Top of Records

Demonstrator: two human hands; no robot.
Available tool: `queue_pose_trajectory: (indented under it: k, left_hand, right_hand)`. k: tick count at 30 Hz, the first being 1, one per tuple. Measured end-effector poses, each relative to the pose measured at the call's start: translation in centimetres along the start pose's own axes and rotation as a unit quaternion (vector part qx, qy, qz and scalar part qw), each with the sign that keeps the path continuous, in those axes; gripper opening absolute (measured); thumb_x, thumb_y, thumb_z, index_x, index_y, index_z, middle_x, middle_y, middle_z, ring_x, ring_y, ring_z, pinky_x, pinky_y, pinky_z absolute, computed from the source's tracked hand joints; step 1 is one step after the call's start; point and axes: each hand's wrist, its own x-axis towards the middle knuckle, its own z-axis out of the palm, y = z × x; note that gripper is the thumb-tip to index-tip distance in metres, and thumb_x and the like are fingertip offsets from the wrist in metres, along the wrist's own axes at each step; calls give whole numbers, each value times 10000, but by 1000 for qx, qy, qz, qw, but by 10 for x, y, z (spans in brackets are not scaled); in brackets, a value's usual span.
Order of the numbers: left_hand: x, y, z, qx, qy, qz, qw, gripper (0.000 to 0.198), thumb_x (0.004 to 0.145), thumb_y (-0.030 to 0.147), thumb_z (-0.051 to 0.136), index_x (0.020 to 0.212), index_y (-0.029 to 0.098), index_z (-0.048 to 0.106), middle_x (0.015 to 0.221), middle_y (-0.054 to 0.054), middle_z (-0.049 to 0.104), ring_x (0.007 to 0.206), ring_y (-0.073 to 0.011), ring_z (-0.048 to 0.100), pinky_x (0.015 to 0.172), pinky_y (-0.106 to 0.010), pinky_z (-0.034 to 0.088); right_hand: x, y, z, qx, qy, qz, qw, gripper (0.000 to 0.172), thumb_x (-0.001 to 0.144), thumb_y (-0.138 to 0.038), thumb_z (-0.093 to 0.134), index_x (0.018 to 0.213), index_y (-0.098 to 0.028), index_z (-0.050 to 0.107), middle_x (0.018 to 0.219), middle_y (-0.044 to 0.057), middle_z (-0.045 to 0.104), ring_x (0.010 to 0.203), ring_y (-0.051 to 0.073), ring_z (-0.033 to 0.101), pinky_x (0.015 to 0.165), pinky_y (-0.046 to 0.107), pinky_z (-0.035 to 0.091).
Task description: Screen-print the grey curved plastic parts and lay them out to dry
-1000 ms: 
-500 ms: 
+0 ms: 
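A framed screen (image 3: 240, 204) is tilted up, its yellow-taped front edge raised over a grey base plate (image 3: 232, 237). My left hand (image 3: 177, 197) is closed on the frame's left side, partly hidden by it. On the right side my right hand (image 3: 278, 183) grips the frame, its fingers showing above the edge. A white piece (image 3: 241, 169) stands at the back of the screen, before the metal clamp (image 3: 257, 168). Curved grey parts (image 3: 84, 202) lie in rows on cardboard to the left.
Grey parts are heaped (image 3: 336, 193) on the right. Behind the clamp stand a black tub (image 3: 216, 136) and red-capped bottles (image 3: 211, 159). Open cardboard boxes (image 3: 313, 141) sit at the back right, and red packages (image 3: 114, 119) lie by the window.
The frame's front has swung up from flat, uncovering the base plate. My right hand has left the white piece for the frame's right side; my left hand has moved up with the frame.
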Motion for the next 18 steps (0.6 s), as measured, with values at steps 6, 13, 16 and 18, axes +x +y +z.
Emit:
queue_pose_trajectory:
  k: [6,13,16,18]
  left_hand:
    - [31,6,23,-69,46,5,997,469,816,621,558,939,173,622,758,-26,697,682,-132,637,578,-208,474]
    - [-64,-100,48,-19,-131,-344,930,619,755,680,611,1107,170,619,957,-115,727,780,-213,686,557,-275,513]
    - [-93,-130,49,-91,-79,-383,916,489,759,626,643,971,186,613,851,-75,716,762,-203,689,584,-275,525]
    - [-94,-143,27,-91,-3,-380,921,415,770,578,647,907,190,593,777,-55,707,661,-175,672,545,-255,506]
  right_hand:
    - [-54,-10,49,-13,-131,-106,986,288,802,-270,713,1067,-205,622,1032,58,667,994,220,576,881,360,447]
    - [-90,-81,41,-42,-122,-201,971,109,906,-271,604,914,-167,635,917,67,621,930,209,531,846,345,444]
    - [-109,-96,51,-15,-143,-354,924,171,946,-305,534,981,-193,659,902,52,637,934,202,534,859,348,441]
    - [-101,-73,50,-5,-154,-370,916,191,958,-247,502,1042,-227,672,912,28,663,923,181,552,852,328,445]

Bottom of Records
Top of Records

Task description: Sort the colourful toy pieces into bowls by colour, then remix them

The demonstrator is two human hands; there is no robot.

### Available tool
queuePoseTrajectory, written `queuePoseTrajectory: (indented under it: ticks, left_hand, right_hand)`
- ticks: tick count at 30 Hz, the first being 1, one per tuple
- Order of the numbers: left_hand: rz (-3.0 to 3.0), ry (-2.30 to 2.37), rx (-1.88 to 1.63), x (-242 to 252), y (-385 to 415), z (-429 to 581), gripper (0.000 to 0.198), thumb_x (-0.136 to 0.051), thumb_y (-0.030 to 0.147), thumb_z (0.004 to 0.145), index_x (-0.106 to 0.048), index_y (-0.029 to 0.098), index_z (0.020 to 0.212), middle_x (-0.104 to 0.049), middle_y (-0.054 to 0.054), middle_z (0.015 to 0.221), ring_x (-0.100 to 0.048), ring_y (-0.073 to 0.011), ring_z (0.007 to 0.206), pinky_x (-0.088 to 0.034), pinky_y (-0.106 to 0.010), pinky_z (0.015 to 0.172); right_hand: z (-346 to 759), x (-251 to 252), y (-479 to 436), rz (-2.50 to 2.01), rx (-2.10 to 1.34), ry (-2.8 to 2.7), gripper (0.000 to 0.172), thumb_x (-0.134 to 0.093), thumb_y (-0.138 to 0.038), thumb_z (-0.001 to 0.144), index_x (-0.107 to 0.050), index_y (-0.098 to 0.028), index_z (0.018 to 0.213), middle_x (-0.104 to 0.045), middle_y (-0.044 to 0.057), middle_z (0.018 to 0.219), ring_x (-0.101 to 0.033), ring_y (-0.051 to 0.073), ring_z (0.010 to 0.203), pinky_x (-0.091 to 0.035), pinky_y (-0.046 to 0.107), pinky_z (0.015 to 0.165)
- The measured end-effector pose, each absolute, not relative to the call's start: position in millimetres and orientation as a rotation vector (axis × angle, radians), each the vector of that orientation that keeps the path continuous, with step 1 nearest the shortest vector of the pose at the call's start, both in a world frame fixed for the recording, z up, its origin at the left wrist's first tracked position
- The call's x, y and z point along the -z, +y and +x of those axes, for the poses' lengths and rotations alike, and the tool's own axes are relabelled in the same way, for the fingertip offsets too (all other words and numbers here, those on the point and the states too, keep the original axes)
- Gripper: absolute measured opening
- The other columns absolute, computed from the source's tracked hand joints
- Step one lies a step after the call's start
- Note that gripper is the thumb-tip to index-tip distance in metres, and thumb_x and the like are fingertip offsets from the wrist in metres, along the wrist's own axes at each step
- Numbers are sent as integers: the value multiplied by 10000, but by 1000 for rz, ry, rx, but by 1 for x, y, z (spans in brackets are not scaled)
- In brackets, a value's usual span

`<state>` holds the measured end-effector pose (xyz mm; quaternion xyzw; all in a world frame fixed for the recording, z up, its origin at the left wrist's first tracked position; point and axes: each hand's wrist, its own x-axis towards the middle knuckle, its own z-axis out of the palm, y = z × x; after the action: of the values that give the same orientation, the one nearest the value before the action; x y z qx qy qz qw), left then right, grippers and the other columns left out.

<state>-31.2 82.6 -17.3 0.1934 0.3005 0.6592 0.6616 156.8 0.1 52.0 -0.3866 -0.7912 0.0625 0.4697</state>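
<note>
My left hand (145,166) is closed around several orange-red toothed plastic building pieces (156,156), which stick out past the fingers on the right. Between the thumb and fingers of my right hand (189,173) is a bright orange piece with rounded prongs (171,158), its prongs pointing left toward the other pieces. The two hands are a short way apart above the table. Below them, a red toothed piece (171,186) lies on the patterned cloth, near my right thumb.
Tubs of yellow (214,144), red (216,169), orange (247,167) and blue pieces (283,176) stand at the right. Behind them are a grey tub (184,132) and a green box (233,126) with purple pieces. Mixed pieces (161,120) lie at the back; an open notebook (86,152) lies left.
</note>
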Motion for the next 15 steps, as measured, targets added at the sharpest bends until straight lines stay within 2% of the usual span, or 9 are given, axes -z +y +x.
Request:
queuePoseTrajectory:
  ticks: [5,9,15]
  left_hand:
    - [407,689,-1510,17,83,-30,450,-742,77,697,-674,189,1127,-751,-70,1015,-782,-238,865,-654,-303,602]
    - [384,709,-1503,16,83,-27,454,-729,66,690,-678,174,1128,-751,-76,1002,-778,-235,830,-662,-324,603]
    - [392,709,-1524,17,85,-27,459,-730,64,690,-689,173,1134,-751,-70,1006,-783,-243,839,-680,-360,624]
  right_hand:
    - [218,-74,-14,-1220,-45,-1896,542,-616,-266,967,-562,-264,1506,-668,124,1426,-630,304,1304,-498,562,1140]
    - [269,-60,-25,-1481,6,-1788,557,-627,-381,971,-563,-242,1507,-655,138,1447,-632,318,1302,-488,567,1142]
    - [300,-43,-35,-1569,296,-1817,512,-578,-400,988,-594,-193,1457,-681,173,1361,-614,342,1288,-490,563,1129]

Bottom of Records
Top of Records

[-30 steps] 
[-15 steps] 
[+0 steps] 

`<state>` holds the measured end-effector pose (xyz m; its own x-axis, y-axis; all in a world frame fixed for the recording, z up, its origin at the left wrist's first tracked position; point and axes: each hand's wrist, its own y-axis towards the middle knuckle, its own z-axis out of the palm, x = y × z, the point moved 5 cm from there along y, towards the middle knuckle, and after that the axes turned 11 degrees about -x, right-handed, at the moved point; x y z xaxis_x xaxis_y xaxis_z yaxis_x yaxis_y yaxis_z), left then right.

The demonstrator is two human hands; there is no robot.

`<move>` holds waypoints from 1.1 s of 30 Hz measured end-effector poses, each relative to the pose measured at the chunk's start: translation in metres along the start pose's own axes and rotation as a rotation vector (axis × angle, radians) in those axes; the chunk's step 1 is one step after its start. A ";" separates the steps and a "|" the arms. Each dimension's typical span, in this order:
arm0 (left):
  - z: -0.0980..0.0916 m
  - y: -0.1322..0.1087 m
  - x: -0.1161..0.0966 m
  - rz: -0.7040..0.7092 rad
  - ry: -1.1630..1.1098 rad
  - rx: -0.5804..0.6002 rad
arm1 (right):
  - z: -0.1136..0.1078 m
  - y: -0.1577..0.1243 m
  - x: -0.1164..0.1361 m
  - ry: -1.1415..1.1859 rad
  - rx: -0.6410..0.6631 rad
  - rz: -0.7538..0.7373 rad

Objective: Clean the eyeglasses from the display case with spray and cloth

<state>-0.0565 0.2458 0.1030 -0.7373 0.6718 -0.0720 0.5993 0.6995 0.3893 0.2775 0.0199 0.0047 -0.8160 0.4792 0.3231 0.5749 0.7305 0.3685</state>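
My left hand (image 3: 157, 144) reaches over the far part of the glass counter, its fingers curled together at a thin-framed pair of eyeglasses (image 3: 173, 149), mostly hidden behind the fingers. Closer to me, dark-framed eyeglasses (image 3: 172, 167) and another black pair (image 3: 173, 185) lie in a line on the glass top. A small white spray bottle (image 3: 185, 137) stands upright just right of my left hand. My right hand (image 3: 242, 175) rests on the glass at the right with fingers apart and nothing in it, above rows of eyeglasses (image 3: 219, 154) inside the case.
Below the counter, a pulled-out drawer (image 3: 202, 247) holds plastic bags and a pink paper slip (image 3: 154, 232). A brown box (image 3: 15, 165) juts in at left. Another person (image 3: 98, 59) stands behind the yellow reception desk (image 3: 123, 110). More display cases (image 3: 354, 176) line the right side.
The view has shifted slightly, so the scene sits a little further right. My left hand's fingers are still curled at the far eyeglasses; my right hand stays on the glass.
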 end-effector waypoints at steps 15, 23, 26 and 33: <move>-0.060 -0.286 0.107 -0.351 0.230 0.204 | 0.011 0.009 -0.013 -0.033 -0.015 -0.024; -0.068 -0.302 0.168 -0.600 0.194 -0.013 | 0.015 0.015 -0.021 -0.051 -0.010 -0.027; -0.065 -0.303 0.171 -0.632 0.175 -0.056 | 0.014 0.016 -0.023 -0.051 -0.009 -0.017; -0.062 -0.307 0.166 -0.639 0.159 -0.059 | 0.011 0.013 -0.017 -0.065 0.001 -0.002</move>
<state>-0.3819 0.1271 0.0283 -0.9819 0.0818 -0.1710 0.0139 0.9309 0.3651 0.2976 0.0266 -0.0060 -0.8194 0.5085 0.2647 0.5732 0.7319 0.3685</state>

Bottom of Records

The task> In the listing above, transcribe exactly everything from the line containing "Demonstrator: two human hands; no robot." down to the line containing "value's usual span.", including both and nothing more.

Problem solution>
Demonstrator: two human hands; no robot.
Available tool: `queue_pose_trajectory: (indented under it: k, left_hand, right_hand)`. k: tick count at 30 Hz, the first being 1, one per tuple. Measured end-effector poses, each relative to the pose measured at the call's start: translation in centimetres along the start pose's own axes and rotation as a unit quaternion (vector part qx, qy, qz and scalar part qw), each with the sign that keeps the path continuous, in those axes; gripper opening absolute (measured); thumb_x, thumb_y, thumb_z, index_x, index_y, index_z, middle_x, middle_y, middle_z, ring_x, ring_y, ring_z, pinky_x, pinky_y, pinky_z absolute, computed from the source's tracked hand joints; step 1 is one step after the call's start; point and axes: each hand's wrist, its own x-axis towards the middle knuckle, its own z-axis out of the palm, y = z × x; note that gripper is the thumb-tip to index-tip distance in metres, and thumb_x and the like are fingertip offsets from the wrist in metres, along the wrist's own axes at each step; calls give whole numbers, each value times 10000, but by 1000 for qx, qy, qz, qw, but by 10 for x, y, z (spans in brackets are not scaled); in brackets, a value's usual span.

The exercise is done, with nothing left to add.